5. Host processing of old-style messages 


In this section we outline several possible strategies for a host to 
follow upon receiving a Datagram Too Big message from an unmodified 
router (i.e., one where the Next-Hop MTU field is zero). This 
section is not part of the protocol specification. 


The simplest thing for a host to do in response to such a message is 
to assume that the PMTU is the minimum of its currently-assumed PMTU 
and 576, and to stop setting the DF bit in datagrams sent on that 
path. Thus, the host falls back to the same PMTU as it would choose 
under current practice (see section 3.3.3 of "Requirements for 


Internet Hosts -- Communication Layers" [1]). This strategy has the 
advantage that it terminates quickly, and does no worse than existing 
practice. It fails, however, to avoid fragmentation in some cases, 


and to make the most efficient utilization of the internetwork in 
other cases. 


More sophisticated strategies involve "searching" for an accurate 
PMTU estimate, by continuing to send datagrams with the DF bit while 
varying their sizes.

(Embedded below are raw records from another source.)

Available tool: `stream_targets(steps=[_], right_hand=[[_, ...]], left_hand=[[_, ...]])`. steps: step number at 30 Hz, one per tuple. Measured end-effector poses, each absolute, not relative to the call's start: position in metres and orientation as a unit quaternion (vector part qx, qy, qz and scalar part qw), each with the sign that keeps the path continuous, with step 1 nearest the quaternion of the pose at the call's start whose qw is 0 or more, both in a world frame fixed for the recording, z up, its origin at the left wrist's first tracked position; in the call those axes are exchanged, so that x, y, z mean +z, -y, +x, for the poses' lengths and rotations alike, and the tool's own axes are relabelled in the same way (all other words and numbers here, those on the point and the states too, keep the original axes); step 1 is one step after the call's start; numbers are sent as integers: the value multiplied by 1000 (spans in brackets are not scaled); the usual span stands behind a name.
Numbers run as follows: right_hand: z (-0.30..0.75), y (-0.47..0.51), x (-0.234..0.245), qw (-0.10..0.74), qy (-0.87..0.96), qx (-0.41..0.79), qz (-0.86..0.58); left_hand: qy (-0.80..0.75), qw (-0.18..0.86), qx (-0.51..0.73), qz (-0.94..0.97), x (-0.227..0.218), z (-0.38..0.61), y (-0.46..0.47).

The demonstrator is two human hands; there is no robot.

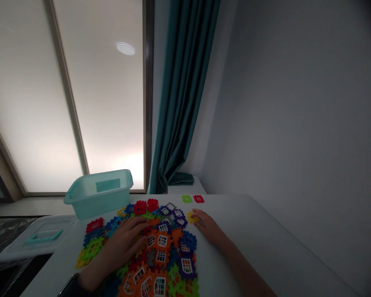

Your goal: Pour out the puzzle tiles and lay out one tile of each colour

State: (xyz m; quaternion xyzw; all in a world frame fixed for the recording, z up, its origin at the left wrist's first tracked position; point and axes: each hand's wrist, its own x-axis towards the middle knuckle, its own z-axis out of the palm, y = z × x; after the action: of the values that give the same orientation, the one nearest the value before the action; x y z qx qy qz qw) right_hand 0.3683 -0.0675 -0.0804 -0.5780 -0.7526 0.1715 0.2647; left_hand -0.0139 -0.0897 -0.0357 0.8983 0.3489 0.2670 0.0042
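In the head view, a heap of interlocking plastic window tiles [162, 258] is spread on a white table [259, 231]. The left hand [123, 241] is laid open on the heap. The right hand [208, 227] is placed beside the heap, its fingertips [198, 213] touching a yellow tile [191, 217]; whether that tile is gripped cannot be told. A teal plastic bin [97, 194] stands behind the heap, and a translucent lid [38, 239] lies to its left.

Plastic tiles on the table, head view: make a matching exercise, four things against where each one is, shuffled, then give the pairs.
Things:
1. left hand
2. right hand
3. teal plastic bin
4. loose red tile

Places:
A. beside a green tile
B. on the tile pile
C. behind the tile pile
D. touching a yellow tile

Pairs: 1-B, 2-D, 3-C, 4-A
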Motion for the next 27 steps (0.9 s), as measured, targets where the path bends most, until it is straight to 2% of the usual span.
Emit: stream_targets(steps=[8, 16, 27], right_hand=[[364, 78, -71, 279, 760, 112, -576], [363, 81, -75, 228, 777, 101, -578], [356, 80, -75, 211, 760, 98, -607]], left_hand=[[-354, -5, 278, 893, -29, -14, 93], [-355, 2, 283, 891, -25, -13, 96], [-349, -4, 288, 892, -39, -17, 88]])
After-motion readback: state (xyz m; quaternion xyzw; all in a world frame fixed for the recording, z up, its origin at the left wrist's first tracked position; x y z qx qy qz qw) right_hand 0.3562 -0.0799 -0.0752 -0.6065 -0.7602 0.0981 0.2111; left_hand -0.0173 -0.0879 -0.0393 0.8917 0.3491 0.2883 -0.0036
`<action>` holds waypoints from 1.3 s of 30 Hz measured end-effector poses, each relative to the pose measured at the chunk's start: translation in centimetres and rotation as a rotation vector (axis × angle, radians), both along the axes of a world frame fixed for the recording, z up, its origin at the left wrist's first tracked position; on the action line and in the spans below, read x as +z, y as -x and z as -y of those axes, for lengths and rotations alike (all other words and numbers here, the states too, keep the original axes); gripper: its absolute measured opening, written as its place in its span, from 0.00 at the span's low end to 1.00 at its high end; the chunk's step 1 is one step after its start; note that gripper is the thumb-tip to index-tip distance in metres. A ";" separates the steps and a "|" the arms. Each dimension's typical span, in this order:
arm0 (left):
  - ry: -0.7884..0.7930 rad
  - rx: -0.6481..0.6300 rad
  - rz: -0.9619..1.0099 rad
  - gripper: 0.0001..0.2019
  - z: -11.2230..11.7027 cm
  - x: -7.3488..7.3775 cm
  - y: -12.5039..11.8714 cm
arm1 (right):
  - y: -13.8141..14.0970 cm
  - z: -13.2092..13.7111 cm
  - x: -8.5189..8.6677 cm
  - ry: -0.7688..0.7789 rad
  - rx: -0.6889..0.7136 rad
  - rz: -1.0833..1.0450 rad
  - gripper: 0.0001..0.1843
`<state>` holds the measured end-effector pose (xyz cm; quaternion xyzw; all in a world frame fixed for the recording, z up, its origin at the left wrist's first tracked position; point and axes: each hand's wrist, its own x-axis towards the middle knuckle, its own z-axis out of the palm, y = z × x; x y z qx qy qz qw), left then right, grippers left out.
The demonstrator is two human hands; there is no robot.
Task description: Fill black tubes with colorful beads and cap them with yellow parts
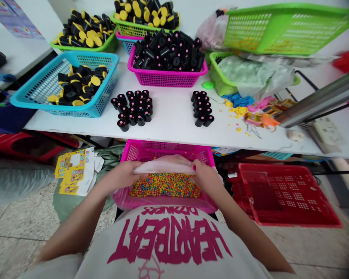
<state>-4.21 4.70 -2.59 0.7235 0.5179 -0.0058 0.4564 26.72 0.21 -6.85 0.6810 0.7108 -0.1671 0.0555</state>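
head view: a translucent pink plastic bag (165, 202) is held open below the front edge of the white table (174, 118), just ahead of the printed white t-shirt (163, 244), and round multicoloured beads (165, 185) are contained in it. the upper rim of the bag is gripped by the left hand (119, 177) and the right hand (206, 179), which are set wide apart at opposite ends of the mouth. the long axis of the bead mass runs crosswise between the hands, and neither hand is clearly nearer to it. only the raised film of the bag is interposed above the beads. a first magenta basket (165, 149) is positioned under the table edge, behind the bag. on the table, beyond the hands, loose black tubes with pink ends (132, 108) are laid out in two groups. a second magenta basket (165, 79) stands behind them, and a turquoise basket (72, 109) is placed toward the table's left end. a red basket (285, 193) is located below the table's right end, on the floor.
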 end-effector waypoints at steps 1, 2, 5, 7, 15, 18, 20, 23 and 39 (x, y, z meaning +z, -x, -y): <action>-0.004 0.002 0.001 0.13 -0.2 -0.3 0.0 | -0.1 -0.2 0.2 0.014 -0.038 -0.070 0.18; -0.020 0.017 0.013 0.12 -0.3 -0.5 0.1 | -0.3 -0.3 0.4 0.018 -0.078 -0.163 0.17; -0.046 0.080 0.110 0.12 -0.6 -1.2 0.3 | -1.1 -0.7 0.8 -0.017 -0.178 -0.536 0.12; 0.013 0.127 0.184 0.12 -0.6 -1.5 0.3 | -1.6 -0.8 1.0 -0.016 -0.189 -0.764 0.10; 0.309 0.450 0.452 0.17 0.1 -1.5 0.1 | -1.3 -0.5 1.2 -0.024 -0.062 -0.615 0.11; 0.334 0.379 0.386 0.23 0.0 -0.9 -0.1 | -1.0 -0.5 0.4 -0.088 -0.126 -0.650 0.11; 0.293 0.251 0.252 0.21 -0.1 -0.5 -0.3 | -1.1 -0.6 -0.1 -0.101 -0.181 -0.719 0.10; 0.203 0.152 0.135 0.14 -0.3 -0.4 -0.7 | -1.3 -0.8 -0.1 -0.041 -0.258 -0.838 0.10; 0.136 0.396 0.369 0.26 -0.2 -2.1 -0.3 | -1.3 -0.3 0.0 -0.159 -0.056 -0.404 0.07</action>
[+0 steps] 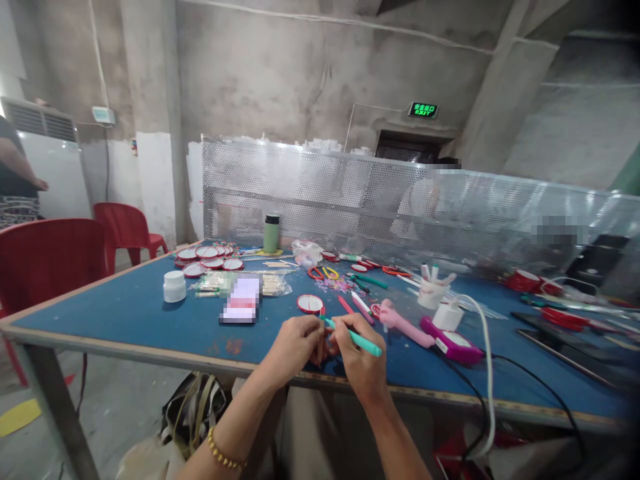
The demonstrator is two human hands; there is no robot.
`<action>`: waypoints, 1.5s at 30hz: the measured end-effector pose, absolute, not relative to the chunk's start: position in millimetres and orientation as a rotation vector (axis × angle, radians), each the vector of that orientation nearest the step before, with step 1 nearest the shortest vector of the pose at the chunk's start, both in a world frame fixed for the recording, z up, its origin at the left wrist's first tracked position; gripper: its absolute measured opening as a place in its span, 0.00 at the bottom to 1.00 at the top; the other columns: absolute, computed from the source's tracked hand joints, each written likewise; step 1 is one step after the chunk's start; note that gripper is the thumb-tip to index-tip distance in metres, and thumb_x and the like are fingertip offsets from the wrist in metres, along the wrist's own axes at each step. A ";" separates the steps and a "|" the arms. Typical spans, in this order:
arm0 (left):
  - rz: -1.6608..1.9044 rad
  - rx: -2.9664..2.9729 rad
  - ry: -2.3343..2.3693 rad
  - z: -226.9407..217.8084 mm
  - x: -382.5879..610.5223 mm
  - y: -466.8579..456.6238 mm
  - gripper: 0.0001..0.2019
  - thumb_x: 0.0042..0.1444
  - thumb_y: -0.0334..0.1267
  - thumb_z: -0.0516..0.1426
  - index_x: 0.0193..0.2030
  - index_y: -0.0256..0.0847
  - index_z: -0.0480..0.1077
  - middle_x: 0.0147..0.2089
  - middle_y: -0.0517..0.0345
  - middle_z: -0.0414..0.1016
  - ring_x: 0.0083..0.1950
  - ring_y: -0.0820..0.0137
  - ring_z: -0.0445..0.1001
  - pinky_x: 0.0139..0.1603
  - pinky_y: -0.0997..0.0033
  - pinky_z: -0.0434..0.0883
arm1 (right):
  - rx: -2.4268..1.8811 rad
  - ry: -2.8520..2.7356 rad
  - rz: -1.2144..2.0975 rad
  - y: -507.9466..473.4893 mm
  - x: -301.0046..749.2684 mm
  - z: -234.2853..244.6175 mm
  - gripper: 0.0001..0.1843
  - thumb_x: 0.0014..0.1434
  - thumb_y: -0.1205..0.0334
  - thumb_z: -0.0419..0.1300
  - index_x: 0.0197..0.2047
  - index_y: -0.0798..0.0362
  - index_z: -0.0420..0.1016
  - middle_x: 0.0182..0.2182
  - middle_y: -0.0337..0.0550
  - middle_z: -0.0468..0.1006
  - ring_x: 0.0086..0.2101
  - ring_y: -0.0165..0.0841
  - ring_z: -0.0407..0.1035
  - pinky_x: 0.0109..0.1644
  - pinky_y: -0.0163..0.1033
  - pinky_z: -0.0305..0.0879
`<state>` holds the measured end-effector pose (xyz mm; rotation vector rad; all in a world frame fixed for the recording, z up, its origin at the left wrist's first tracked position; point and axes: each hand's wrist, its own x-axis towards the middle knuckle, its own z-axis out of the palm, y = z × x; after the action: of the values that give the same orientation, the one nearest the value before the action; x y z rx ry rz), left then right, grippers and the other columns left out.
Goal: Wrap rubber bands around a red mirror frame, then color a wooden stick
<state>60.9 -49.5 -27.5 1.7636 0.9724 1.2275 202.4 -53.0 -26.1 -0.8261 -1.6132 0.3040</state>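
My right hand (363,363) is closed around a turquoise marker pen (367,344), its tip pointing left toward my other hand. My left hand (295,341) pinches a thin wooden stick (321,343) with some red and green near its upper end. The marker's tip is close to the stick; whether they touch, I cannot tell. Just beyond my hands lies a small white disc with a red rim (310,304). Pink and white marker pens (361,307) lie to its right. A pink glue gun (403,323) rests right of my right hand.
A phone (241,300), a white jar (175,288) and packed sticks (206,283) lie to the left. More red-rimmed discs (207,252) and a green bottle (271,235) stand behind. At right are a purple box with cables (453,341), a pen cup (431,293) and tablets (563,357).
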 end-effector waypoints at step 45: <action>1.214 1.750 0.990 -25.8 60.7 -52.2 0.11 0.55 0.36 0.49 0.23 0.41 0.63 0.20 0.61 0.70 0.22 0.73 0.69 0.26 0.76 0.66 | -0.832 -1.607 0.296 -52.8 202.0 -26.3 0.11 0.63 0.59 0.57 0.28 0.52 0.71 0.18 0.35 0.72 0.18 0.28 0.68 0.22 0.30 0.67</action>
<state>60.7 -52.2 -25.8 1.7499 0.9899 1.2140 202.0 -52.8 -26.3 -0.8323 -1.6072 0.2957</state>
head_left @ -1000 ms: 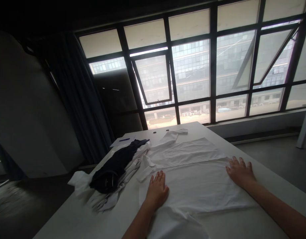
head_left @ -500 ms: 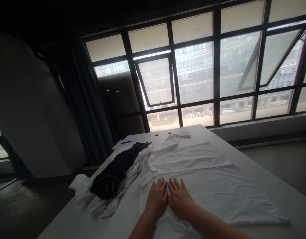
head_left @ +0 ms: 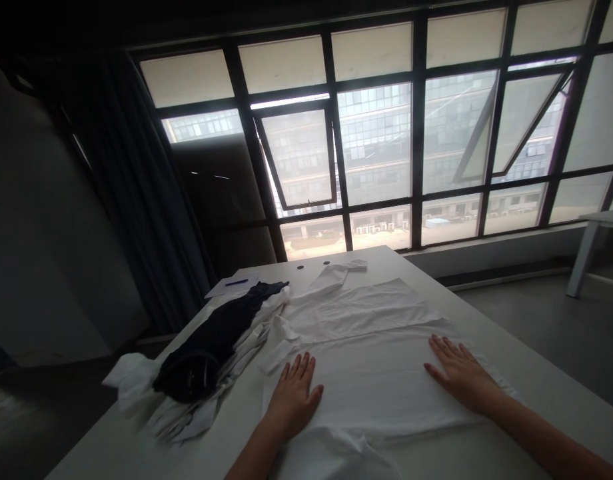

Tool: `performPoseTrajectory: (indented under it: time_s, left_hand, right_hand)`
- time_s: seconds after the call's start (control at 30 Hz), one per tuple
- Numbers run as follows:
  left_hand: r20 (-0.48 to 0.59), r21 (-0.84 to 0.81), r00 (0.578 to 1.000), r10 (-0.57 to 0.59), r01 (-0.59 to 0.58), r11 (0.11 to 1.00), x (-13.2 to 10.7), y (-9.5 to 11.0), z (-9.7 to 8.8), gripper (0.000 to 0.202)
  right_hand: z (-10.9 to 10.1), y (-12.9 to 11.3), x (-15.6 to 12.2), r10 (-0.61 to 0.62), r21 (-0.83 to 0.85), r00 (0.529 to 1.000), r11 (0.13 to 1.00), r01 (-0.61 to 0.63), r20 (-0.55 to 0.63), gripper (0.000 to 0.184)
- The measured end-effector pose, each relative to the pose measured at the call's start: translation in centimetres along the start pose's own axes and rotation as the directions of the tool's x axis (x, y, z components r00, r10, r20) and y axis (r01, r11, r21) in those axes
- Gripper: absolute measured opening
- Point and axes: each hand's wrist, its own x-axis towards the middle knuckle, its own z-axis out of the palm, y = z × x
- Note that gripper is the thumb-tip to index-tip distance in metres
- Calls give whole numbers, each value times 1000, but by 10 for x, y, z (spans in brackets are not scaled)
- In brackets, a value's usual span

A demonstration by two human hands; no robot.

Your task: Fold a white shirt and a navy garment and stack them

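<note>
Left hand (head_left: 294, 397) and right hand (head_left: 459, 373) lie flat on a white T-shirt (head_left: 371, 373) on a white table (head_left: 529, 400).

Left of the T-shirt, a navy garment (head_left: 201, 353) lies on a heap of white clothes (head_left: 184, 417). On the T-shirt, both hands are palm down with fingers spread (neither pinches anything), the left near its left edge, the right near its right edge. Its long axis seems to run away from the person, toward the window (head_left: 374, 153).
</note>
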Motion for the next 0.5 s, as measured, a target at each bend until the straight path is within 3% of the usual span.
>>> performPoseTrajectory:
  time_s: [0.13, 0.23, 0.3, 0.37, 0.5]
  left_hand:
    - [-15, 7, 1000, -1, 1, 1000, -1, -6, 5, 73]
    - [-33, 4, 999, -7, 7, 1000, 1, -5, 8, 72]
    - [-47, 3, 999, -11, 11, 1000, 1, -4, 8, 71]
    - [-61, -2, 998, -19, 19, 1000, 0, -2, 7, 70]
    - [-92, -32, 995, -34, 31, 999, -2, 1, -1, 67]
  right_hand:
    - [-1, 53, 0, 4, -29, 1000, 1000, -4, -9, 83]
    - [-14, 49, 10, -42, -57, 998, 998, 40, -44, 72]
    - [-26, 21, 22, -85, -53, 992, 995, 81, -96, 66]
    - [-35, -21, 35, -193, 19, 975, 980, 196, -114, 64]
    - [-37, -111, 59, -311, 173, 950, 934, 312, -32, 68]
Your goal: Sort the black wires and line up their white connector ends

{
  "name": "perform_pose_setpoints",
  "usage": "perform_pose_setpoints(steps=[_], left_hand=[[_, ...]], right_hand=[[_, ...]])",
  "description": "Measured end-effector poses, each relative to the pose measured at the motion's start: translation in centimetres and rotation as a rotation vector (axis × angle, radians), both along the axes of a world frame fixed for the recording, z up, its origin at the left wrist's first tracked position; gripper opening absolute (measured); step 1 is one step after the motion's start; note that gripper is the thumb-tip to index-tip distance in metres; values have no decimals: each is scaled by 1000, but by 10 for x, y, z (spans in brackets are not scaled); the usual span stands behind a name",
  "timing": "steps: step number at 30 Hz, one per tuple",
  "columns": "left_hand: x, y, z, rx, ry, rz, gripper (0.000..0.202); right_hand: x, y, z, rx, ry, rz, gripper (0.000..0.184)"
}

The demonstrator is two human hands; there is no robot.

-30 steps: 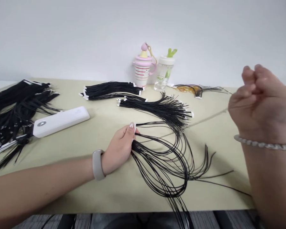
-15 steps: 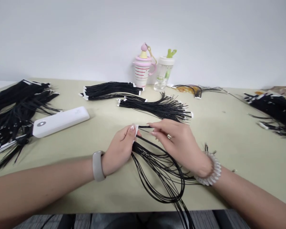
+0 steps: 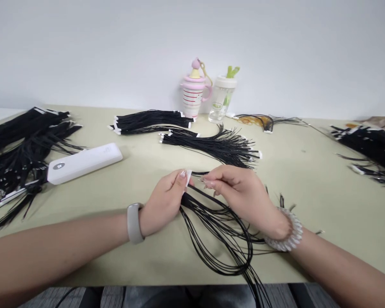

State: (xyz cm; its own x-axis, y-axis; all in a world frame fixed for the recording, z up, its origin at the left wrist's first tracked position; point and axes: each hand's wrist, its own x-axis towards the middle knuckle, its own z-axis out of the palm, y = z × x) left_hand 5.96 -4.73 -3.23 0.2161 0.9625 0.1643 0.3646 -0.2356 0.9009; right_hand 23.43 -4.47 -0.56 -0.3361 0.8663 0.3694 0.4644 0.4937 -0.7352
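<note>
Thumb and fingers of my left hand [image 3: 164,201] are closed on a white connector [image 3: 188,176], held upright above the table. From the connector a bundle of black wires [image 3: 213,220] loops out to the right and hangs over the table's front edge. To the right of the connector, my right hand [image 3: 244,194] pinches a thin black wire, whose small metallic tip [image 3: 200,180] points left toward the connector, a short gap away. Most of that wire is hidden by my fingers. Some wires pass beneath my right wrist.
Black wire bundles with white connectors lie at the back [image 3: 154,121], in the middle [image 3: 211,145], at the left [image 3: 28,137] and at the right [image 3: 372,145]. A white power bank [image 3: 86,163] rests on the left. A pink-lidded cup [image 3: 193,98] and a clear bottle [image 3: 221,100] stand by the wall.
My right fingers have drawn slightly down, and a metallic wire tip now shows between them. My left hand still grips the connector. The whole view has shifted slightly.
</note>
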Motion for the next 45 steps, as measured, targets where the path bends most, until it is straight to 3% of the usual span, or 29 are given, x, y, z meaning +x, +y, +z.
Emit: perform_pose_setpoints(steps=[3,6,8,13,18,25,35,41,45], left_hand=[[0,0,1,-7,-5,-5,38],[0,0,1,-4,-4,-4,39],[0,-1,1,-1,3,-13,39],[-1,-1,0,4,20,-56,38],[0,0,1,25,41,-93,38],[1,0,2,6,43,-136,38],[2,-2,3,25,29,-148,36],[2,-1,4,26,59,-182,35],[1,-2,3,30,59,-189,35]], right_hand=[[6,1,2,-40,6,57,10],[5,1,-3,-48,36,4,13],[2,0,-7,-19,45,-47,16],[-3,-3,-13,57,-1,-79,1],[-4,-5,-12,182,-63,-141,4],[-2,-9,-12,441,-242,-101,4],[-2,-10,-13,564,-409,-45,11],[-2,-7,-15,734,-436,13,16],[-1,-4,-19,751,-424,46,18]])
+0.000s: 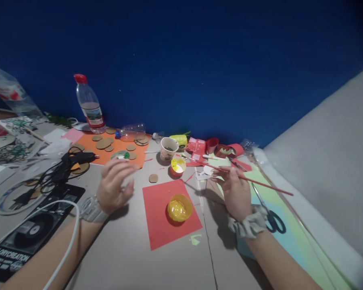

A good search strategy is one that obtains an 
accurate estimate of the Path MTU without causing many packets to be 
lost in the process. 


Several possible strategies apply algorithmic functions to the 
previous PMTU estimate to generate a new estimate. For example, one 
could multiply the old estimate by a constant (say, 0.75). We do NOT 
recommend this; it either converges far too slowly, or it 
substantially underestimates the true PMTU. 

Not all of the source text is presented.